The Pittsburgh Steelers lost their fourth consecutive game in Cleveland in Week 17, falling to the Browns 13-6 in a game in which the Steelers could have clinched the AFC North.
Nothing is ever easy for
the Steelers, though, so why would this be any different? There aren’t many Varsity names to cover, but be ready for a stuffed JV list.
Varsity
EDGE Alex Highsmith
Highsmith had a pair of sacks and filled in nicely for T.J. Watt as the No. 1 edge rusher. He also provided pressure on the Jack Sawyer interception.
EDGE Jack Sawyer
Sawyer picked off Shedeur Sanders and set the Steelers up in plus territory. Unfortunately, the Steelers thought launching a go-ball to Scotty Miller on 4th-and-1 was a good idea.
RB Jaylen Warren
Warren averaged over five yards per carry and was routinely cutting through the Browns’ defense. For some reason, though, the Steelers threw the ball 39 times instead of continuing to feed Warren, who was picking up good yardage every time he touched the ball. The Steelers had 131 yards on the ground, and probably could have doubled it if they had flipped the number of times they passed with the number of times they ran.
Junior-Varsity
QB Aaron Rodgers
Rodgers’ decision-making in big moments was baffling. The aforementioned go-ball to Scotty Miller on 4th-and-1 when he had Adem Thielien open underneath for an easy first down. Throwing to Marquez-Valdes Scantling not once, not twice, but three consecutive times with the game on the line, the last of which he had Kenneth Gainwell open for what would have been a walk-in score. He averaged just 4.3 yards per attempt and had a QBR of 19.6. I understand that DK Metcalf was out, but there were points left on the board that Rodgers was directly responsible for.

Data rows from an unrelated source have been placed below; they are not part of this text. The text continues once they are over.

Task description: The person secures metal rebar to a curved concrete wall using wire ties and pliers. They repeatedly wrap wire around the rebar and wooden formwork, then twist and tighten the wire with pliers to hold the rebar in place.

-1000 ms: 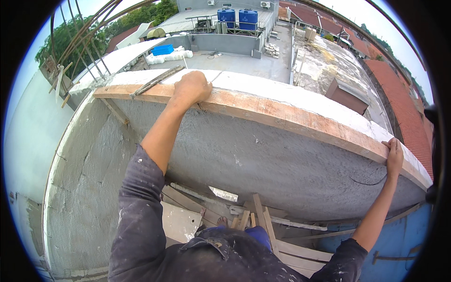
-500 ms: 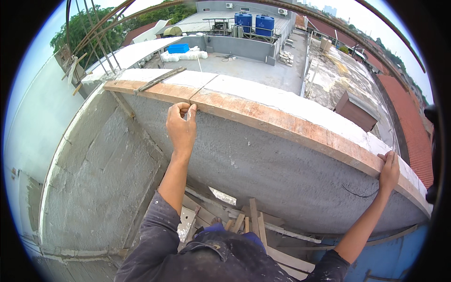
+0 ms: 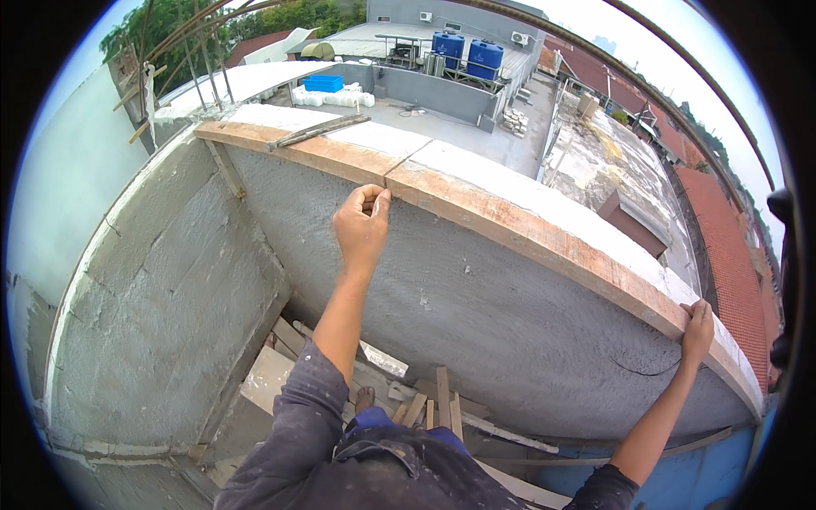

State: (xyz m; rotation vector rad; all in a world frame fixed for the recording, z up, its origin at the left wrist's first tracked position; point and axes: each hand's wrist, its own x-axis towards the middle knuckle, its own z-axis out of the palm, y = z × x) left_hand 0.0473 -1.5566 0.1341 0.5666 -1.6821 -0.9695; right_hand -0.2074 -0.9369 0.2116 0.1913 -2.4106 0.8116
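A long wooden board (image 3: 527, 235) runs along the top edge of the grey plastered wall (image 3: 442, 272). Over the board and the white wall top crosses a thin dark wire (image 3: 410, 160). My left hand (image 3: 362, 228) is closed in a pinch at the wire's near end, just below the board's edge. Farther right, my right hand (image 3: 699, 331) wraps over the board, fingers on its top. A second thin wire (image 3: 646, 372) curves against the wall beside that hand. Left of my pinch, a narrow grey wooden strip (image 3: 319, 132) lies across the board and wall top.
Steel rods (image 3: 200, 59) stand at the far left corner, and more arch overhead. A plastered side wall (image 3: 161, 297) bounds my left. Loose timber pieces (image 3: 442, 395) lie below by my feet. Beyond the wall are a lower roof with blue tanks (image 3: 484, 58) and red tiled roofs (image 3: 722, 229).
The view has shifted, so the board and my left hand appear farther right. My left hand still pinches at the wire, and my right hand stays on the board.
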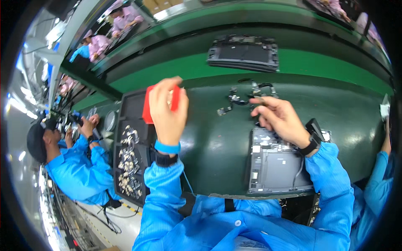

WR Marquez Valdes-Scantling
The buddy-ball with Aaron Rodgers cost the Steelers a potential win. Yes, he scored a touchdown against Miami, but Rodgers clearly pre-determined he was going to MVS in situations where he was covered by Denzel Ward, one of the best cornerbacks in football. I don’t know what Roman Wilson did to basically be scrubbed from the offense altogether, but there is no reason why he shouldn’t get more snaps than MVS in Week 18.
S Kyle Dugger
I know he made up for it with an interception later on, but Shedeur Sanders threw a hot air balloon up to Harold Fannin, and Dugger couldn’t track the ball somehow, which led to a touchdown for the Browns and proved to be the game-winning score.
Slow start
The Browns were leading 10-0 at the end of the first quarter. The defense was brutal and made Shedeur Sanders look like Brett Favre in the first 15 minutes of play. Putting yourselves in that big of a hole that quickly is tough to overcome when you aren’t a great team that can just flip a switch and come back.
OC Arthur Smith
Just run the ball, Art. The Browns couldn’t stop a run to save their lives. If you really wanted to prevent Myles Garrett from breaking the sack record (by the way, who the hell cares?), running it at five yards a clip feels a lot more efficient than throwing as soon as Rodgers touches the ball for a four-yard gain. The Steelers turned basic math into trigonometry offensively against a defense that has struggled with stopping the run.
HC Mike Tomlin
The Steelers are 0-4-1 in their last five games against teams with 8+ losses, which is the longest such streak in NFL history. There isn’t a more Mike Tomlin stat than that. But, of course, it doesn’t matter. He’ll be the Steelers’ head coach until all of us are in the ground, decaying, going 9-8 or 10-7 with no wins of importance until Armageddon, spewing empty, nothing quotes with ridiculous idioms while every loudmouth on every major network clutches their pearls at the completely fair suggestion of moving on from him. It’s an endless cycle that will repeat as long as Tomlin is the head coach, and one that will keep them in mediocre purgatory forever.
Hallelujah. Holy s—t. Where’s the Tylenol?